Thing is, everyone loses if there’s any abuse, fixing, or manipulation. It’s bad for sportsbooks and casinos. Bad for the Leagues and obviously the fans. Bad for a player who might get away with it and then get caught. All parties should and will work to ensure that no player — earning at a minimum $465,000 among the major pro leagues– gets mixed up in a bad situation.
The threat of fixing has existed forever. Utah Senator Orrin Hatch inexplicably contended this week that the Professional and Amateur Sports Protection Act (PASPA) was a roaring success. That is wholly false, which is why Silver called for legalization and regulation of $400 billion in illegal wagers in the first place. And never mind that Justice Samuel Alito said of PASPA: “a more direct affront to state sovereignty is not easy to imagine.”
Off the top of your head, can you think of a single known, reported incident of game fixing, point shaving or abuse in MLB or NBA past 20 years? The only one I can recall is owed to disgraced former NBA referee Tim Donaghy — whose crooked information partnership flowed through illegal channels, outside the purview of any licensed sportsbook that may have detected and reported his activity.

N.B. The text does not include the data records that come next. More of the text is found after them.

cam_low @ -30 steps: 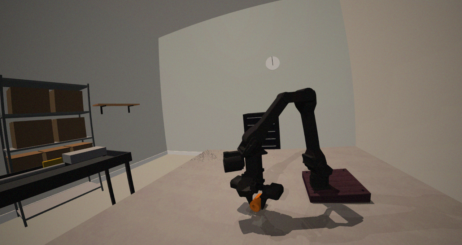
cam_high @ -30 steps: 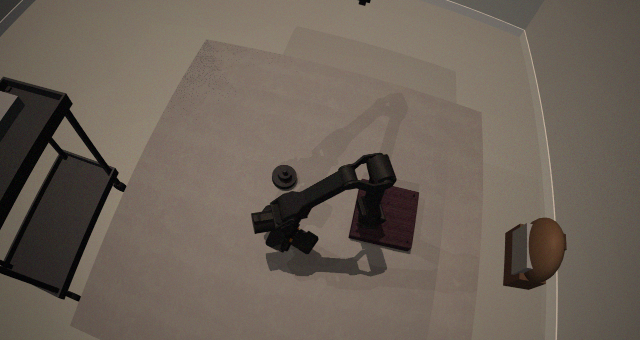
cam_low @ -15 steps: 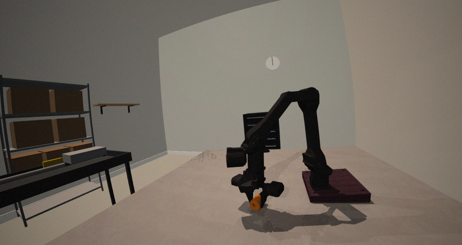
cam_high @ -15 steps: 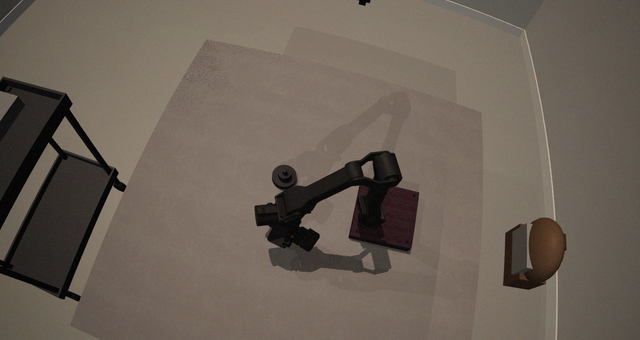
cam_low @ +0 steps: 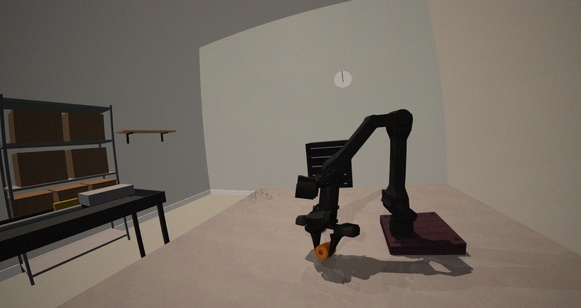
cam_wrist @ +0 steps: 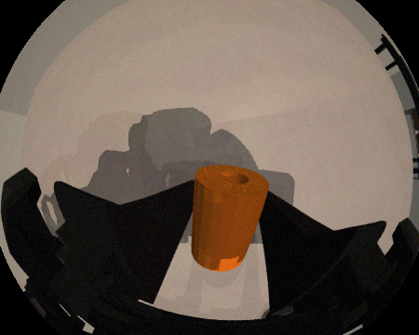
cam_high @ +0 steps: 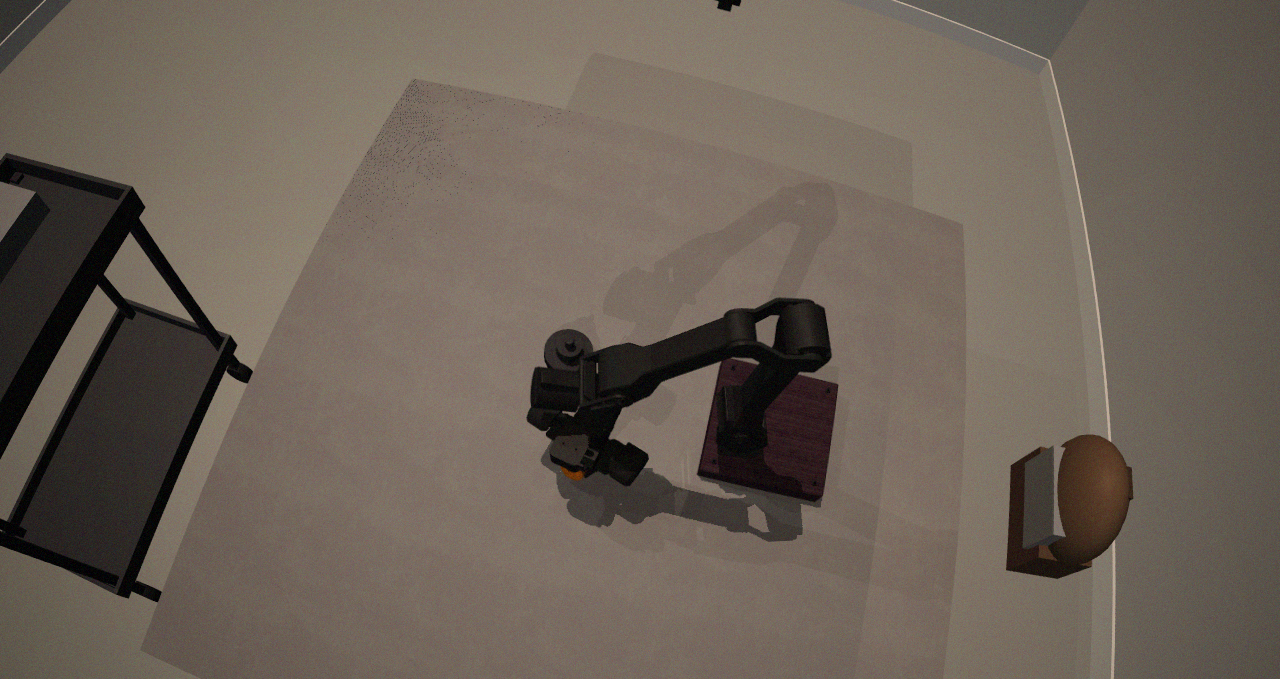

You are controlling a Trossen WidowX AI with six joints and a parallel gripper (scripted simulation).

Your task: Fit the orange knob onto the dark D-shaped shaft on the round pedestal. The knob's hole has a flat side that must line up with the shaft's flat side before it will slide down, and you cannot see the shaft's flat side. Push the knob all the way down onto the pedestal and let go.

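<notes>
Gripping orange knob (cam_high: 572,473) (cam_low: 322,251) (cam_wrist: 228,219) by its curved sides, in closed gripper (cam_high: 572,471) (cam_low: 323,250) (cam_wrist: 228,193), away from shaft.

Seen nearest in wrist view: holding knob between both fingers, leaving bored end exposed, presumably to keep hole free for shaft; lying close to horizontal in exterior view, apparently just above tabletop (cam_high: 402,406) (cam_low: 243,273). Cannot read flat side of hole. Judged next: lift, tip bore downward, carry across to round pedestal (cam_high: 552,351), seen beside forearm in top view, with dark shaft (cam_high: 570,344) pointing up, ready to receive knob from above. Likely to need small twists under light downward pressure to find unseen flat; might slip or jam if pushed while misaligned. Farther back, in top view: supporting arm on dark red base plate (cam_high: 805,424) (cam_low: 428,247), well apart from knob.
</notes>
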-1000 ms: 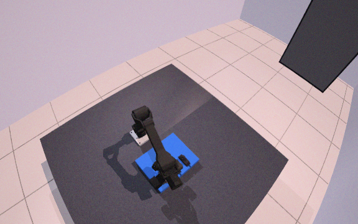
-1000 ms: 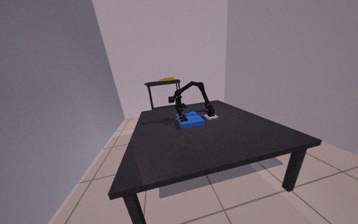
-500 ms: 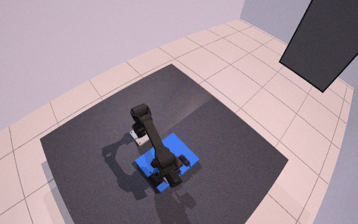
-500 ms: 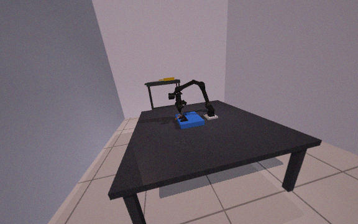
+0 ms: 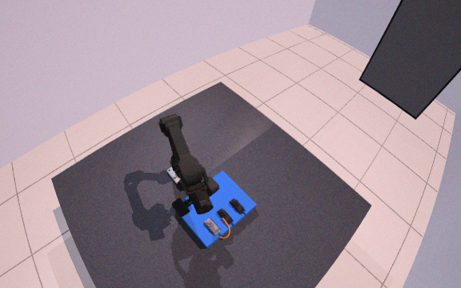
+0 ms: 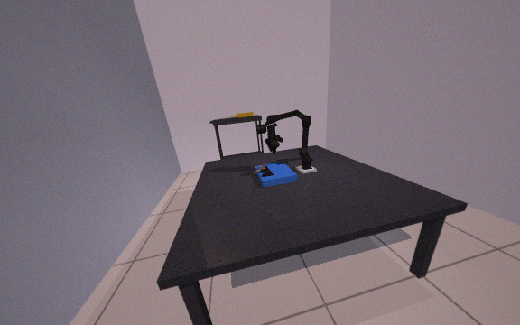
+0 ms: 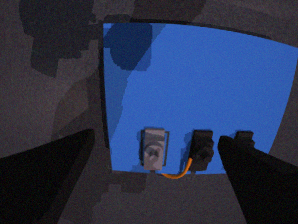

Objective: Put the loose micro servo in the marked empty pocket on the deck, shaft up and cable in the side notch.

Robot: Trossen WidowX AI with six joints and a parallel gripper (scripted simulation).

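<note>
The light grey micro servo (image 5: pixel 212 226) (image 7: pixel 154 137) lies in the marked pocket at one corner of the blue deck (image 5: pixel 224 188) (image 6: pixel 283 173) (image 7: pixel 210 75), with its round output shaft facing up. The dark pocket outline (image 7: pixel 168 149) shows more on its right side in the wrist view. Whether both ears are flat is too small to tell. An orange cable (image 5: pixel 229 230) (image 7: pixel 175 177) curves from near the servo's lower end, past the deck edge, to the neighbouring dark servo. Whether a cable lies in the side notch is unclear. My gripper (image 6: pixel 273 153) (image 7: pixel 157 139) is wide open and empty, well above the deck.
Two dark servos (image 5: pixel 225 216) (image 5: pixel 237 206) (image 7: pixel 202 140) (image 7: pixel 244 136) sit in a row beside the grey one. The deck stands on the dark table (image 5: pixel 294 192) (image 6: pixel 314 217), near the arm's white base (image 6: pixel 306 170). A side stand holding a yellow object (image 6: pixel 245 115) is behind.
</note>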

But the Leagues speak of a pernicious new threat, while the NBA (Summer League), NHL, NCAA and the NFL already do or will soon play games in Las Vegas, and now MLB games like the NFL are headed to London where there’s a sportsbook within walking distance all over.
Seeley told The Athletic this week that MLB will need to “hire more investigators to look into suspicious activity and spend more on education and training of players, umpires and staff.” Yet, “Some of that fee is designed to cover our costs that I talked about. But we acknowledge that the fee is going to be more than our costs, so that revenue would go to our clubs just like any other revenue would.”
The driving force here is a phony grab for a legally baseless intellectual property fee. But the Leagues are preferring to emphasize the risk — pointing to a new threat to sports.
They’re telling the fans to watch out. To watch every play with risk in mind. Gleyber Torres boots a routine grounder? Hmm.
The Leagues are telling fans store away the notion that now, all of a sudden we’re maybe watching players throw a game to pocket some cash on the side, with co-conspirators aiming to accomplish a fix through legal sportsbooks.
But the actual risk here is focusing on the idea that the games are now under attack, and that everyone may be a suspect.
The Leagues’ thirst for a direct cut of the action has triumphed over all. The bottom line is always top of mind.